» Your task: What you give back should be exactly the opening lines of the data, ending with the line that contains "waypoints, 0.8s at" and including it.

» The records:
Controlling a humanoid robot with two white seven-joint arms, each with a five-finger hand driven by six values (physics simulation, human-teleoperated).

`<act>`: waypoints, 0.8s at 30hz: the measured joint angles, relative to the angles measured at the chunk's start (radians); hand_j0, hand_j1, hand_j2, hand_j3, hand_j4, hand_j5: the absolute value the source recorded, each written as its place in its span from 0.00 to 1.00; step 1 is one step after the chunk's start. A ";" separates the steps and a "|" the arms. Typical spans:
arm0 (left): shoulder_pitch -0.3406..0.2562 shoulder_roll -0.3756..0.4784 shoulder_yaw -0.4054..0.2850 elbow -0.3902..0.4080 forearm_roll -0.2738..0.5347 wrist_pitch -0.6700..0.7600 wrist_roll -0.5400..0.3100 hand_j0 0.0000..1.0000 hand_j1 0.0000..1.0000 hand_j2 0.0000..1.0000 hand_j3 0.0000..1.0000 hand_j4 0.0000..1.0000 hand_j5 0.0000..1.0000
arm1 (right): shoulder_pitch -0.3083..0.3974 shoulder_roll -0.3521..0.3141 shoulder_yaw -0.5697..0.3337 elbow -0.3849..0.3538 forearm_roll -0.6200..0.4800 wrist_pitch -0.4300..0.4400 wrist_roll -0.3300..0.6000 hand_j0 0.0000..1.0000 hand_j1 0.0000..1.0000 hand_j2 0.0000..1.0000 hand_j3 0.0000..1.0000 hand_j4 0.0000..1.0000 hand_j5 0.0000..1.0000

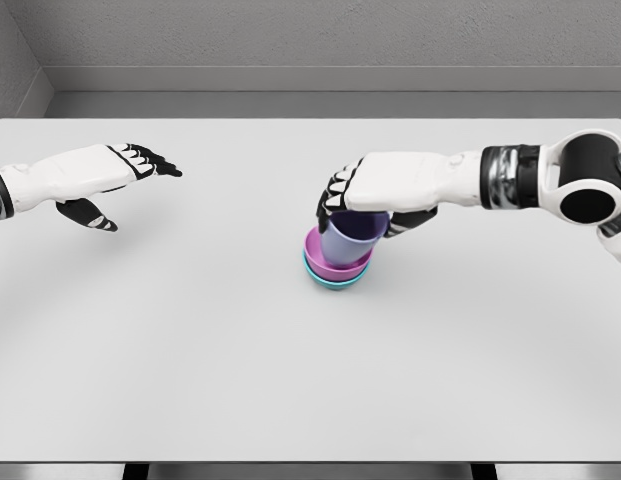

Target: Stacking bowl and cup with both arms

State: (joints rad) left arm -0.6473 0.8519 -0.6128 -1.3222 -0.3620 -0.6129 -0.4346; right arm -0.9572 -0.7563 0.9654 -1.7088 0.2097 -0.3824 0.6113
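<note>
Fingers [335,200] of right hand [375,195] clamped on purple cup [352,238], lowered into stacked bowls [330,268] at table [190,350] centre. Left hand [95,180] held apart, far left. Release judged next.

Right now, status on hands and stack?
Right hand gripping purple cup, seated in pink bowl over teal bowl. Left hand open, clear. No obstructions.

Broad, flat pale-grey matte tabletop [290,380] spread beneath both hands. Behind them, rough grey textured wall [320,30], evenly lit.
</note>
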 measured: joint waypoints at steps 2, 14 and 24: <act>0.000 0.000 0.000 0.000 0.000 0.000 0.000 1.00 1.00 1.00 1.00 1.00 1.00 | 0.000 0.006 0.006 0.009 0.005 0.001 0.000 0.65 0.65 0.65 0.65 0.65 0.65; 0.000 0.000 0.000 0.000 0.000 0.000 0.000 1.00 1.00 1.00 1.00 1.00 1.00 | -0.009 0.024 0.027 0.036 0.012 0.005 0.000 1.00 1.00 1.00 1.00 1.00 1.00; 0.000 0.001 0.000 0.000 0.000 0.000 0.000 1.00 1.00 1.00 1.00 1.00 1.00 | 0.152 -0.187 -0.271 -0.019 0.012 -0.128 0.000 1.00 1.00 1.00 1.00 1.00 1.00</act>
State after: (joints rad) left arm -0.6474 0.8529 -0.6126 -1.3223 -0.3620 -0.6129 -0.4346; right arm -0.8054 -0.9434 0.6948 -1.7282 0.2216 -0.5102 0.6115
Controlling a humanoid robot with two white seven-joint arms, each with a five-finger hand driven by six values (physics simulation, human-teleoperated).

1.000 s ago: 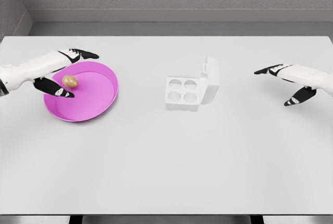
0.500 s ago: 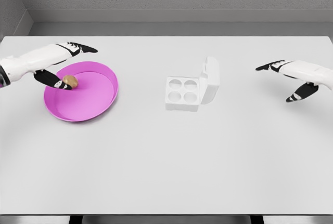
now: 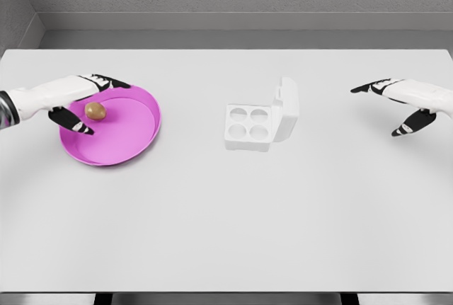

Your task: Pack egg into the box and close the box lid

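Note:
A tan egg [image 3: 95, 111] lies in the left part of a pink plate [image 3: 127, 135] on the table's left side. My left hand [image 3: 100, 105] reaches over the plate's left rim. Its fingers [image 3: 112, 81] pass behind the egg and its thumb [image 3: 76, 124] lies in front, spread, with small gaps to the egg. A white egg box [image 3: 249, 127] with four empty cups stands at the centre, its lid [image 3: 287, 109] tilted up on the right side. My right hand [image 3: 388, 108] hovers open at the far right, well away from the box.
The white table [image 3: 226, 213] has a grey wall behind it, and its front edge runs along the bottom of the view. Nothing else stands on it besides the plate and the box.
The left hand has drawn back slightly to the left and its thumb has come off the egg, which stays in the plate. The right hand has drifted a little to the right.

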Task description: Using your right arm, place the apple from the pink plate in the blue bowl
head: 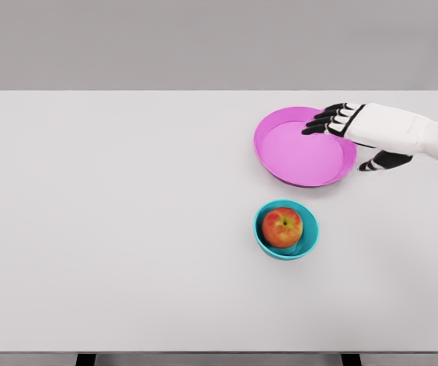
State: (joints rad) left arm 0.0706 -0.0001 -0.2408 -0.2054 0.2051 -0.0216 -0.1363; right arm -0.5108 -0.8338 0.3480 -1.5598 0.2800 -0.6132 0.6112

» Written answer:
Controlling a humanoid robot with two white seven-joint arms, each with a five-finger hand driven by six values (physics simulation, human-teleoperated).

`<act>`: waypoints, 0.8s at 30hz: the measured joint angles, relative to the angles measured at the chunk's start (radians); hand_j0, hand_j1, hand_j2, hand_j3, hand_j4, hand_j5: the absolute value the source recorded, each written as its place in its span from 0.00 to 1.00; step 1 is one step after the chunk's start. A ";" separates the steps and a "|" the arms. Typical spans:

This output is complete as it stands.